You ever get tired of defending Western imperialism with garbage logic?

"Let's kill 100 civilians for two snipers. It's just pragmatic collateral damage you stupid bleeding hearts!"
 

mlclmtckr

Banned
You ever get tired of defending Western imperialism with garbage logic?

"Let's kill 100 civilians for two snipers. It's just pragmatic collateral damage you stupid bleeding hearts!"

That's not what happened at all though.

The argument is about how Russia treats civilians in warzones. The answer is 'fucking horrifically'. That's not some made up CIA psyop, that's verifiable fact based on reports from governments and NGOs all over the world.

If you choose to ignore that fact so you can feel smug about rooting for a brutal kleptocratic gangster dictator like Vladimir Putin, well, go ahead. Just understand that you are dismissing reality in order to be edgy. You are so taken in by the strongman persona that you will gloss over literal war crimes.
 

Dopus

Banned
Actually this isn't the reason it won't end. It won't end because terrorism is the best way to get at powerful governments with very powerful military, not because we blow up some civilians (as harsh as it might sound).

Until those places become developed countries and separate their religion with how government should run to at least like U.S, terrorism will always be there. That or the shift from oil as a major global resource and when I say global I mean global. U.S alone transitioning from oil won't stop the Middle-East being such a strategic area in the world.

Like I said, when they start thinking of themselves as a country and benefit one another rather than just one group of people in the country. It is going to take awhile, but it will eventually happen.

You're minimising the effects that foreign policy has had on the region as a whole. I also object to you saying that it will continue to be that way "until those places become developed countries... when they start thinking of themselves as a country and benefit one another rather than just one group of people in the country."

It's a rather narrow-minded way of looking at it, especially when we're considering a number of nations here. If we consider Syria or even Libya just a decade ago, whilst these countries had deep issues, especially the case of Libya, the problems here weren't the same problems places that places like Afghanistan had. Iraq too had its own set of problems, a common theme no doubt but countries with larger tribal areas are a little hard to bring into a 'developed' world.
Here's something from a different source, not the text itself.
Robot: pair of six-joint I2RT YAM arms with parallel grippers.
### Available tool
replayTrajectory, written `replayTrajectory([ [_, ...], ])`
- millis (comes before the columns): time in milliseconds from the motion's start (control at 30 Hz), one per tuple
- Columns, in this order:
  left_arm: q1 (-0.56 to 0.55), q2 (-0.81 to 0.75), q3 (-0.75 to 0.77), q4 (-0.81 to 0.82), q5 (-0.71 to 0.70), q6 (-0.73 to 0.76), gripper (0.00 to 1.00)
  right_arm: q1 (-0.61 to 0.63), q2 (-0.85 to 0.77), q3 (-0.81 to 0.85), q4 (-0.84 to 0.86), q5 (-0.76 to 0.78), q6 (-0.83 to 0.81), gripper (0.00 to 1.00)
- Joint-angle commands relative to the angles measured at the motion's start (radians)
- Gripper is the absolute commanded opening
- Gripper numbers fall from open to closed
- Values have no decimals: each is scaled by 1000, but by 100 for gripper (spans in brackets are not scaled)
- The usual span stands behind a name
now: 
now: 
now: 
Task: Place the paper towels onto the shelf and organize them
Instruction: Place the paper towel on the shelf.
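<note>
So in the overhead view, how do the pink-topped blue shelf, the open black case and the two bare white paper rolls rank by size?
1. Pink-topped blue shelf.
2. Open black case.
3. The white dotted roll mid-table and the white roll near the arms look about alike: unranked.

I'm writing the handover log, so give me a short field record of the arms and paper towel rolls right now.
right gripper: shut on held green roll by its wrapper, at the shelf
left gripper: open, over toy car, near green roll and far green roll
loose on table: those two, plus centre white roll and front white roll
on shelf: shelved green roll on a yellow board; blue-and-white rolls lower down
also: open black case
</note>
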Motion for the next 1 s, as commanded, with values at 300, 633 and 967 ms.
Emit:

It's rather dismissive to point out that secularism is the answer for governments when we know how the US tried to shape Iran with Pahlavi. Or even before with other governments in the region. Afghanistan has been completely decimated and it's a country that has had real trouble developing since the decade-long war against the Mujahideen. Here we had the Soviet invasion of the country. Then, just 12 years later was the US invasion of Afghanistan. There are entire generations who have only known war and loss. These are countries that actually haven't had the opportunity to develop.
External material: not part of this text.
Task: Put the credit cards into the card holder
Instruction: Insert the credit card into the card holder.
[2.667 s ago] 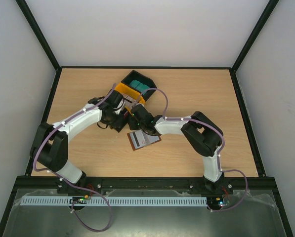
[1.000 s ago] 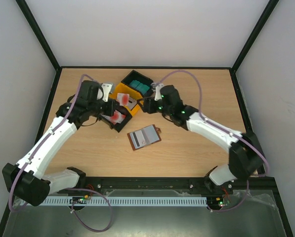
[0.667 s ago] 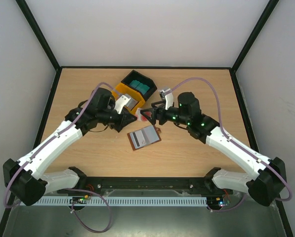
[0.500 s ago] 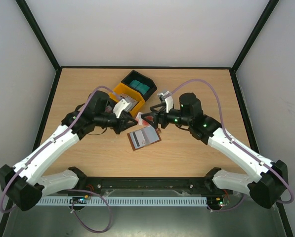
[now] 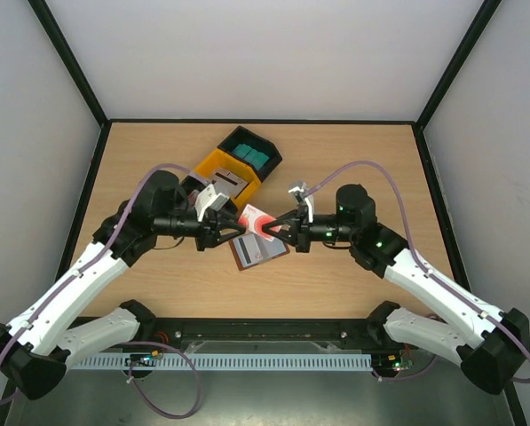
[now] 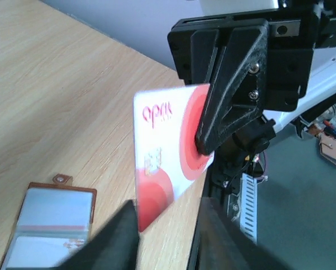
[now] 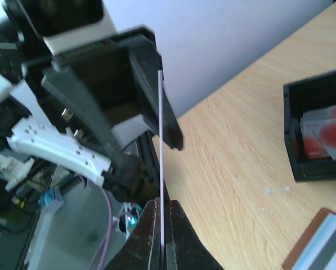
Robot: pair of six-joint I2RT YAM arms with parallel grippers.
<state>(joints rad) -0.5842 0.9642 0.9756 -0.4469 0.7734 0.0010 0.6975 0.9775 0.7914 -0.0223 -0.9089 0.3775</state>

The fact is, all of these countries play a strategic role and have access to a lot of natural resources. Oil specifically, and you're not in the wrong for identifying that. But because of this very fact, and outside pressures and influence such as the West have truly put the region into turmoil. Afghanistan and Iraq in particular. Syria and Libya are different animals, but all of them are suffering in part due to Western Intervention. At least, the kind that tries to solve the issues with a hammer. Smashing things up and hoping you've got something working at the end isn't a good strategy. Consider Libya and the transitional phase thrown out during the protests. Consider the rejection of the Russian-led peace deal in 2012 for Syria. It's failure after failure, and what we end up with is a monster like ISIS festering and seizing the opportunity to extend its hand.